PROBLEM TO SOLVE:
Your task is to copy every line of the entries that holds the word "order".
════
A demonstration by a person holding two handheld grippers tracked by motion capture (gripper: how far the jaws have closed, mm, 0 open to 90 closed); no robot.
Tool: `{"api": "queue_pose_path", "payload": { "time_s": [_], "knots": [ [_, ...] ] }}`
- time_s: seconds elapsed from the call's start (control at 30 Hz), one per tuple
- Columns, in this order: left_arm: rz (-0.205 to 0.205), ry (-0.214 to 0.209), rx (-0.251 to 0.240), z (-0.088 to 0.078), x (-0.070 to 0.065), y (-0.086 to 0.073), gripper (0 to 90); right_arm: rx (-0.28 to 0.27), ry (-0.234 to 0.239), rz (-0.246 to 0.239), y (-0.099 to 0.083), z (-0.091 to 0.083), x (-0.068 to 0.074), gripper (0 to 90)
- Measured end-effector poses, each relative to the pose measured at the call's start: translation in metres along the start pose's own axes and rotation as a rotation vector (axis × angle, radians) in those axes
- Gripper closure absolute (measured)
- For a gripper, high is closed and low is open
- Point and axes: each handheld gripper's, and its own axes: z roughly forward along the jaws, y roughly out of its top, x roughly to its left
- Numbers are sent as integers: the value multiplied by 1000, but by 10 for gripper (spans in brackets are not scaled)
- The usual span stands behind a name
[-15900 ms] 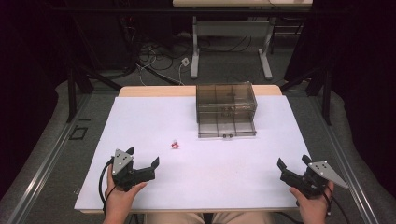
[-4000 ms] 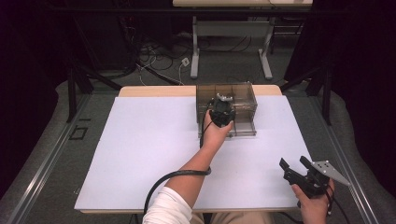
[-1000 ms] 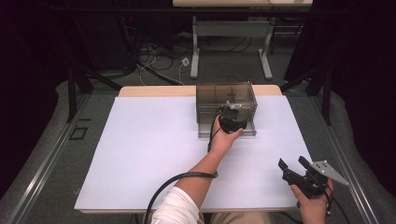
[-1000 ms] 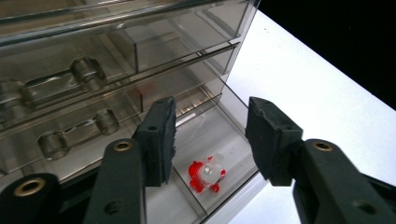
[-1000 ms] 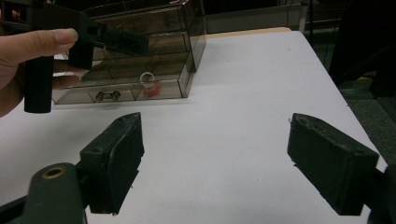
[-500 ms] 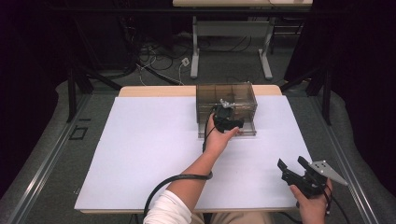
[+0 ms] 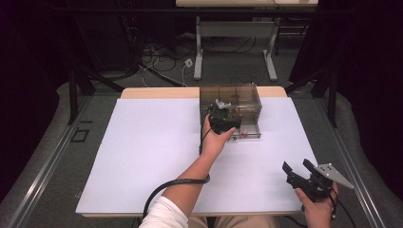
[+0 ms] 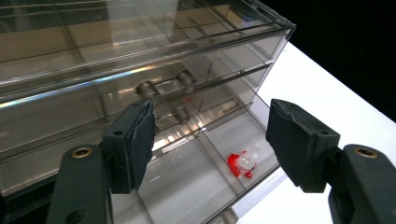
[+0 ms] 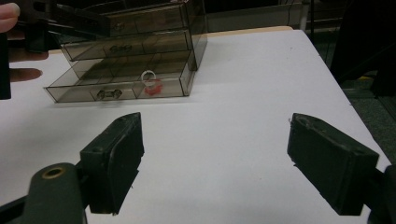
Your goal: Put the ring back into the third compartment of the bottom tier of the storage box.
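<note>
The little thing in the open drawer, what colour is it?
Red and clear-white toy; shows best in the left gripper view.

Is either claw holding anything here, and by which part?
Nothing is held. Left claw is open above the drawer holding the red item; right claw is open, empty.

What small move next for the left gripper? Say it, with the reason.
Probably push the bottom drawer shut. The small red item already lies inside it, the drawer stands pulled out, and the left gripper hangs open and empty right over it, while the right gripper waits far off.
</note>
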Motion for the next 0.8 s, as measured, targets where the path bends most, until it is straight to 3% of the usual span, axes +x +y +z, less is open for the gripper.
{"api": "queue_pose_path", "payload": {
  "time_s": [0.33,0.67,0.8],
  "knots": [
    [-5,4,-31,-16,9,-2,293,3,3,-4,0,0,0,180],
    [-40,-33,-56,-37,17,-5,258,0,5,-8,0,0,2,180],
    [-48,-46,-67,-45,19,-7,182,5,4,-4,0,0,3,180]
  ]
}}
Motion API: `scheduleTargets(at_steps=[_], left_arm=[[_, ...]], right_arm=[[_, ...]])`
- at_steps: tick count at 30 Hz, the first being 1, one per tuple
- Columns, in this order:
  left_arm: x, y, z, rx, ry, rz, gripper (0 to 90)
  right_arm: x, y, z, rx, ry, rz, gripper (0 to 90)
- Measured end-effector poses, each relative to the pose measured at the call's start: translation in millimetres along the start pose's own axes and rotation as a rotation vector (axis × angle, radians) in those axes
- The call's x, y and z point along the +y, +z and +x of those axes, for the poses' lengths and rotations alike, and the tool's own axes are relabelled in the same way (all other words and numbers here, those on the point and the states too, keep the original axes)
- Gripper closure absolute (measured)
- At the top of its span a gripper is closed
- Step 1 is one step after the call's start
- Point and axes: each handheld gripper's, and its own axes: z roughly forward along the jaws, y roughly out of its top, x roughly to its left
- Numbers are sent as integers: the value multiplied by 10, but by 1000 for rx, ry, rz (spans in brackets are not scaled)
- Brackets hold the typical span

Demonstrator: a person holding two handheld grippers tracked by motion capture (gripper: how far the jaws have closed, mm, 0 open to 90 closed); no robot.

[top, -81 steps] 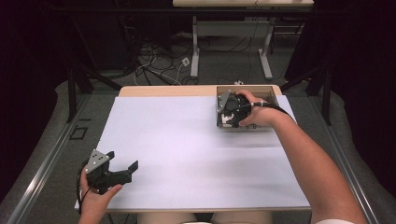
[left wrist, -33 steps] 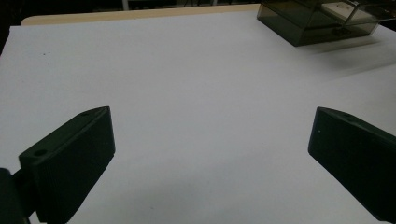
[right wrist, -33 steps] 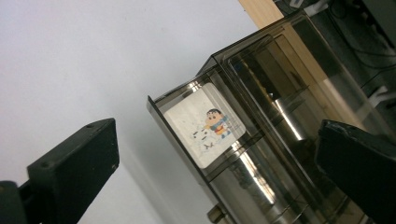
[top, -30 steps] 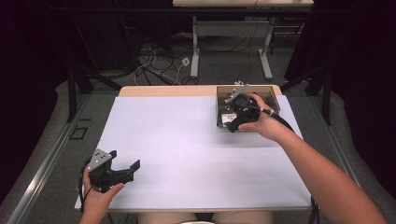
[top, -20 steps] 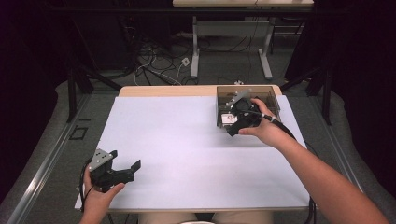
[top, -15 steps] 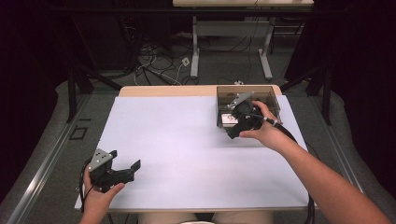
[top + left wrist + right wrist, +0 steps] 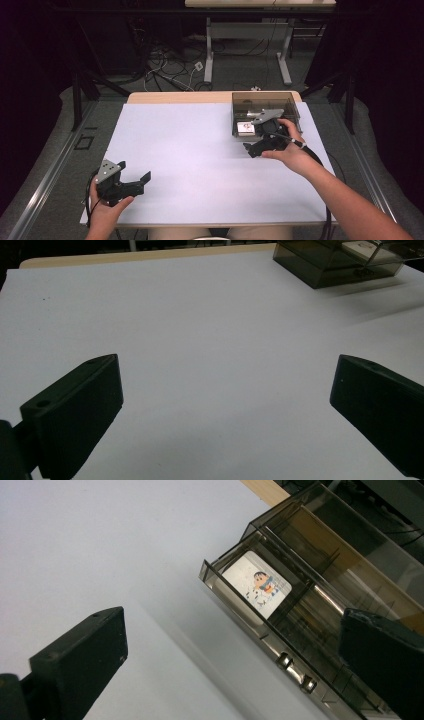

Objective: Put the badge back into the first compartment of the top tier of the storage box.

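Smoky plastic box (image 7: pixel 265 106), one picture card (image 7: pixel 257 584) inside, two tongs, left (image 7: pixel 134 182) and right (image 7: pixel 256 148), both open

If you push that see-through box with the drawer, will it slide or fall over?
The smoky plastic box looks low, wide and flat-bottomed, so it would probably slide on the smooth white table, not tip. It seems light, holding a small picture card.

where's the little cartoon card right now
The cartoon card lies in the smoky plastic box at the table's far right, just beyond the open right gripper.
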Motion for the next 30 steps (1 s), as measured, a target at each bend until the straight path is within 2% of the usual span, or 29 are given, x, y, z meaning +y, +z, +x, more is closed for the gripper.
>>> scheduleTargets(at_steps=[6, 21, 24, 30], left_arm=[[0, 2, 0, 0, 0, 1, 6], [-1, 1, -4, 2, 3, 1, 6], [-1, -1, -3, 2, 2, 1, 6], [-3, -4, 0, 3, 2, 1, 6]], right_arm=[[-177, -19, 46, -6, 41, -27, 0], [-576, -44, 106, -36, 184, -94, 0], [-649, -48, 117, -46, 197, -105, 0], [-835, -36, 134, -50, 263, -143, 0]])
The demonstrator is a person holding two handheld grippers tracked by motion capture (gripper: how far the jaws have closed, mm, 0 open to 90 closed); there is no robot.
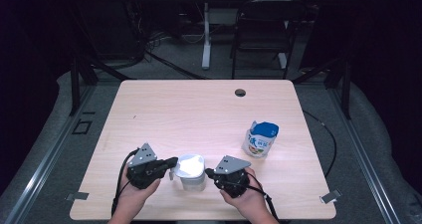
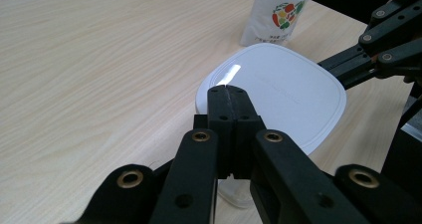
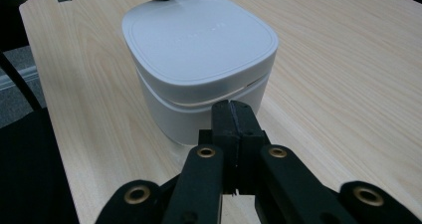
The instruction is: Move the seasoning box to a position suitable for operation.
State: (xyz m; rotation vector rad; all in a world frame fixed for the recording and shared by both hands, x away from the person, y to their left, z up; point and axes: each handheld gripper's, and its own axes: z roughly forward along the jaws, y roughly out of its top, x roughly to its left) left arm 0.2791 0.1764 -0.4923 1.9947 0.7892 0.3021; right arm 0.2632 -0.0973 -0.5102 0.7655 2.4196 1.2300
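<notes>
Tools flank a white rounded-square lidded plastic container (image 1: pixel 191 171) on the pale wooden worktop (image 1: pixel 199 109).
Left tool (image 1: pixel 171 162) and right tool (image 1: pixel 208 172) both pressed together, empty, tips at its lid edge.

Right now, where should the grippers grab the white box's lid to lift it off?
Probably by the lid's overhanging edge, one gripper from each side. A thin gap shows under that edge all round the white box, so there is a lip to catch. Both the left gripper and the right gripper are shut, so they must open first.
</notes>
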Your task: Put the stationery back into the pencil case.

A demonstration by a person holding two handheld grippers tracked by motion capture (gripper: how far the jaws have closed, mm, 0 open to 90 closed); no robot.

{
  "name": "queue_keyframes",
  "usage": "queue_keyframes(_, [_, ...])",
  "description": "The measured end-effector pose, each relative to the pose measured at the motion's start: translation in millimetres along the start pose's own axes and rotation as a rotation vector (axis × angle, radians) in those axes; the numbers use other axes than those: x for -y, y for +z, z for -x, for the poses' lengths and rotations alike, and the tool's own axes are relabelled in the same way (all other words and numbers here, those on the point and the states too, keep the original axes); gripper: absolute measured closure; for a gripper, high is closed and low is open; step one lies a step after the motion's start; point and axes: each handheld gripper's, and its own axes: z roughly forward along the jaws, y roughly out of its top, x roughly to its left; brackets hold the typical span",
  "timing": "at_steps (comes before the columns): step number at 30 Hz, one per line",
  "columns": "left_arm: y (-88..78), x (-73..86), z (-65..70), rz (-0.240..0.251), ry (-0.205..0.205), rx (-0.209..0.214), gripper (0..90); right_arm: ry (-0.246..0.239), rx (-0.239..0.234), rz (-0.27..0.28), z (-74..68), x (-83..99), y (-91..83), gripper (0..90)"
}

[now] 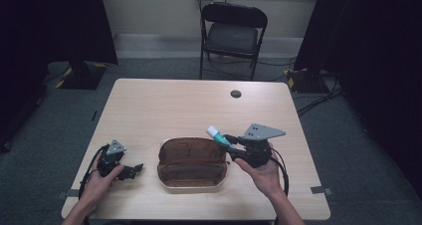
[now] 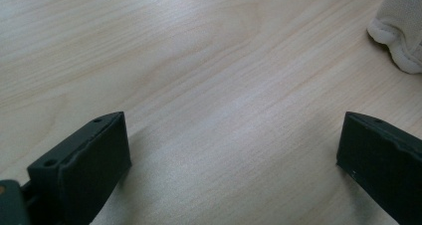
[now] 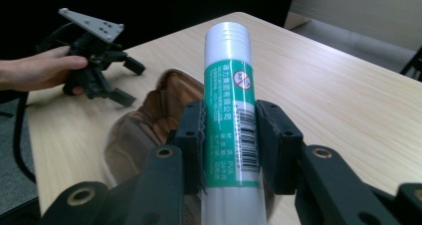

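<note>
Green-labelled glue stick (image 3: 230,110) sits clamped in the right tongs (image 3: 230,135) just above the open brown pouch (image 1: 191,164) on the worktop (image 1: 164,105), left tongs (image 1: 130,170) gaping empty, so a loosened squeeze could drop it wide.

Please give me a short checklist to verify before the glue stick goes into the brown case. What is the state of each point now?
1. Grip: right gripper shut on the green-and-white glue stick, pads on both sides: ok.
2. Brown zippered pencil case lies open, mouth upward: ok.
3. Stick over the case: its tip hangs above the case's right end, seen from the high view: ok.
4. Space inside the case: the inside looks bare, though dark: cannot tell.
5. Left gripper open, resting on the light wooden table, apart from the case: ok.
6. Stick's cap closed: cannot tell.
</note>
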Motion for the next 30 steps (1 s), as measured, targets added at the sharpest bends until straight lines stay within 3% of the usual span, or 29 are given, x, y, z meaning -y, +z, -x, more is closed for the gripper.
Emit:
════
EXERCISE OUTPUT:
- Columns, in this order: left_arm: rz (-0.205 to 0.205), ry (-0.214 to 0.209), rx (-0.251 to 0.240), z (-0.088 to 0.078), x (-0.070 to 0.065), y (-0.086 to 0.073), gripper (0 to 90); right_arm: rx (-0.28 to 0.27), ry (-0.234 to 0.239), rz (-0.246 to 0.239), y (-0.099 to 0.083), z (-0.091 to 0.083), x (-0.068 to 0.074), gripper (0 to 90)
- Columns, in this order:

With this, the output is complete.